Mourning

Mourning

I think I’ve always kind of known this, but recently, this thought has become even more apparent to me: women make things so personal. By that, I mean that the men I know just do what has to be done, without worrying/obsessing so damn much about the ripple effects of their actions– be they in the personal arena or the professional arena. For example, lots of my guy buds have left jobs… They just don’t let decisions like that EAT at them in the same way women do; instead, they focus on what’s ahead. Every time I leave a job, I suffer so many sleepless nights, deliberating ad nauseum my decision to leave, and why? I don’t owe my employers anything!! And beyond that, it’s not even the end of the world for anyone! So ridiculous.

So in mid-July, I was in a really bad funk. Professionally, I continued to feel miserable despite having a bit more clarity. Personally, I was feeling super tapped out with multiple relationships. For some reason and all at once with several friendships, I felt like I was giving a lot and not getting anything in return… so I felt really sad for many days– almost like I was in mourning. I cried, thinking about all the friendships that had changed over the last few years– how people had moved away or disappeared (because of new girlfriend) or had lost touch… It took me almost two weeks to get over making this some kind of affront against me, you know? Sure, people are busy, they have their lives, they just get wrapped up, blah, blah, blah… to me, it’s still never a great excuse, but at least, it was a tiny bit consoling to know that it’s not really about me: I haven’t become completely boring or dull or whatever.

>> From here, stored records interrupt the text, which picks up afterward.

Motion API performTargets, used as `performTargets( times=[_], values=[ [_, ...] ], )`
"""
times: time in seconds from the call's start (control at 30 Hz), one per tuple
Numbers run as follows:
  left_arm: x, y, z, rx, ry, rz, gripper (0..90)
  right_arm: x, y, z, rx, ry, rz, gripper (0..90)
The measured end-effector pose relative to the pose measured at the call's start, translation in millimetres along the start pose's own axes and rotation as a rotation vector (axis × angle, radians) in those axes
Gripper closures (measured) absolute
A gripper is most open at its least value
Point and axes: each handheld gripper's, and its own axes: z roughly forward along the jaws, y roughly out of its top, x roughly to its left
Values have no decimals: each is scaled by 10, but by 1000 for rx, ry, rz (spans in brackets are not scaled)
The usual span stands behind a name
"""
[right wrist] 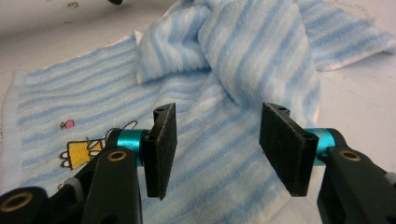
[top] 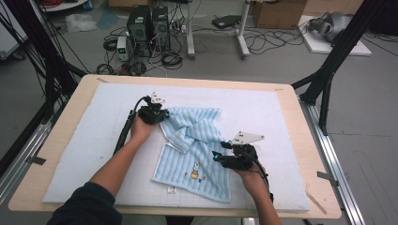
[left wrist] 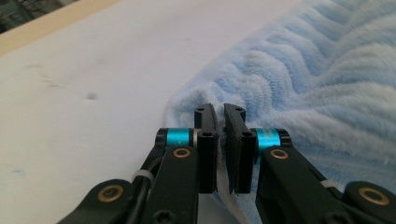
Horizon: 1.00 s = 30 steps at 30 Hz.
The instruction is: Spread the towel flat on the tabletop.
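Note:
A light blue striped towel (top: pixel 192 154) lies crumpled on the white mat, its upper part bunched and folded over, with a small rabbit picture (top: pixel 195 171) near its front edge. My left gripper (top: pixel 162 115) is at the towel's upper left corner. In the left gripper view its jaws (left wrist: pixel 220 109) are shut on the towel's edge (left wrist: pixel 317 79), with fabric pinched between the pads. My right gripper (top: pixel 217 156) hovers at the towel's right side. In the right gripper view it (right wrist: pixel 220 112) stands open above the flat striped cloth (right wrist: pixel 252 51), and nothing is between its pads.
The white padded mat (top: pixel 94 140) covers most of the wooden table (top: pixel 51 154). Black frame poles stand at both far corners. Computer towers (top: pixel 148 23) and cables sit on the floor beyond the table.

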Motion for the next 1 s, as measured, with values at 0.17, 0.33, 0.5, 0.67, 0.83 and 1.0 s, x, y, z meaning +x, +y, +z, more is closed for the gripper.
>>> performTargets(
  times=[0.17, 0.33, 0.5, 0.67, 0.83, 1.0],
  values=[
    [297, 112, 86, -35, 85, -39, 836, -25, -12, -7, -8, -7, 9, 457],
    [445, 132, 103, -45, 107, -92, 808, -36, -18, -19, -10, -20, 13, 457],
    [480, 142, 21, -109, 36, -231, 388, -60, -30, -12, -9, -34, 21, 446],
    [478, 126, -127, -154, -24, -251, 322, -82, -30, -22, -14, -59, 19, 450],
    [485, 65, -340, -188, -59, -227, 324, -195, 7, -21, -29, -118, 44, 456],
    [437, -6, -460, -190, -83, -210, 335, -409, 214, 112, -47, -172, 63, 475]
  ],
)
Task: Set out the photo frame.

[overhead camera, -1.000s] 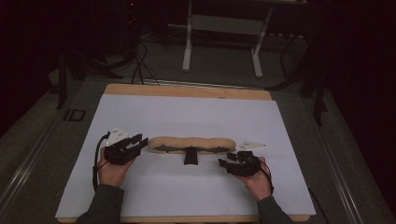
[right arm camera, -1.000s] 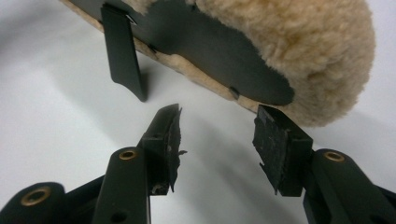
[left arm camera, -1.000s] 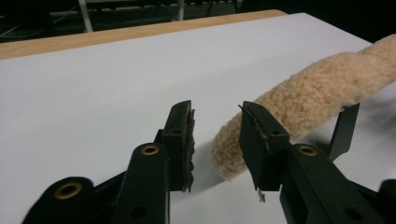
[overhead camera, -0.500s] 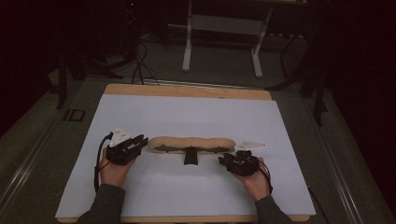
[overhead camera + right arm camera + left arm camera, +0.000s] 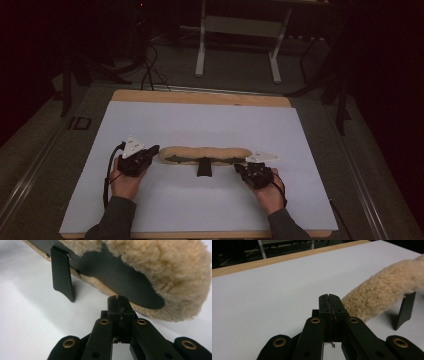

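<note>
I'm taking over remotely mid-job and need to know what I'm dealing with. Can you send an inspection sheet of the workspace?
Surface: white sheet on a wooden board, flat and bare apart from the job's things.
Job's things: long tan fleecy pad lying crosswise at mid-sheet, a black strap hanging from its near side.
Clutter: nothing seen.
Grippers: left gripper at the pad's left end, right gripper at its right end; both jaws have just closed and are shut, nothing between them.
Cables: a black cable trails from the left gripper; more lie on the floor beyond the table.
Surroundings: dark room, white stand legs behind the table.
</note>
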### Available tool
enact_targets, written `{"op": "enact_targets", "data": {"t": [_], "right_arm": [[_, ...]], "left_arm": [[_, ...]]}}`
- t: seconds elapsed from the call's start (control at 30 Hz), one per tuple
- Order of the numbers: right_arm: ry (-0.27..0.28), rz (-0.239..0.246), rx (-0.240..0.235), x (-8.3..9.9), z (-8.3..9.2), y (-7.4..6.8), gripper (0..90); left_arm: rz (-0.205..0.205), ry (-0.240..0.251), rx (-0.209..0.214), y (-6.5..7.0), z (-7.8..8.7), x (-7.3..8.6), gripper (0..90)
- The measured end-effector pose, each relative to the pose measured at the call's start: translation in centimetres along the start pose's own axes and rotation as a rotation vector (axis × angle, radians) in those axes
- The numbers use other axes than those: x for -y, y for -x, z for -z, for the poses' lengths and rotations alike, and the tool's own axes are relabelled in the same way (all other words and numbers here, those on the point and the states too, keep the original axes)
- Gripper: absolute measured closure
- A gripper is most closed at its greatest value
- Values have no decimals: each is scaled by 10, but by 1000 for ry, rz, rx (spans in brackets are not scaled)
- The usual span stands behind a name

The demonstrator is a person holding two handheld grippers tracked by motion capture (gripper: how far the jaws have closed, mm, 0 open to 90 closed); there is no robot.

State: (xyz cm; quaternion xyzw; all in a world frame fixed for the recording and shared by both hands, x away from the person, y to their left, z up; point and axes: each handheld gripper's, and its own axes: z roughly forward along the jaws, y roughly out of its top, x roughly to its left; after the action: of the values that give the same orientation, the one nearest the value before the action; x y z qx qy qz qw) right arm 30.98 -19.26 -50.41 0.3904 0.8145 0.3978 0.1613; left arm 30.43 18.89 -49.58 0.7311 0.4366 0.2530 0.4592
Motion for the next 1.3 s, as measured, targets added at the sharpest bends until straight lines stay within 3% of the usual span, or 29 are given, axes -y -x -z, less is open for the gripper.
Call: {"op": "enact_targets", "data": {"t": [0.13, 0.33, 0.6, 0.77, 0.97, 1.3], "right_arm": [[5, -3, -6, 0, -1, 0, 899], [10, -13, -14, -3, -2, 2, 899], [9, -10, 4, -3, -5, 2, 898], [13, -14, 15, -3, -4, 4, 898], [19, -21, 23, -4, -5, 4, 897], [19, -25, 26, -5, -8, 3, 898]], "left_arm": [[-13, -4, -10, 2, -2, -1, 899], [2, -13, 4, 0, -6, -1, 900], [-6, -14, -26, 0, -8, -1, 885], [23, 4, -23, -3, -7, -1, 896], [-12, -12, -14, 2, -10, -2, 895], [-24, -16, -10, 3, -9, -2, 897]]}}
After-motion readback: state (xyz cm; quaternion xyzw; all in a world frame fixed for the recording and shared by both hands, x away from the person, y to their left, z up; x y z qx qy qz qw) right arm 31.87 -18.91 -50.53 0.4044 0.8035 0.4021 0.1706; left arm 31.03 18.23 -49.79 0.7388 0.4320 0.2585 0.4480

So anyway, two weeks later, I finally got over it and decided there was no option but to move on. Life is what it is. At least until the next time people disappoint/piss me off, right?

My friend Chuck died yesterday. Doctors had given him six months, but he lasted 5 years. He was a true fighter. I have written about C and his wife F before. They weren’t really a perfect match (like my beloved Noah and Allie), but there was a fortitude and resilience about them that I couldn’t help but admire. I wonder if C lived out his final years full of great moments… or if it was just this endless battle with experimental meds and treatments and chemo. In the end, was he tired of it all, or did death drag him away still kicking and screaming? C is yet another reminder of the finiteness of life. I don’t know how to make it all worthwhile and meaningful. I know I want to live an empowered life, one full of intention. I know that I deeply treasure and value relationships. But beyond that, how do I implement truly living an empowered life?

Sheryl Sandberg asks all of us, “What would you do if you weren’t afraid?” For me, the answers run the gamut and so the larger question almost becomes “What wouldn’t you do if you weren’t afraid?” Seriously, how do I fit everything in without running out of time?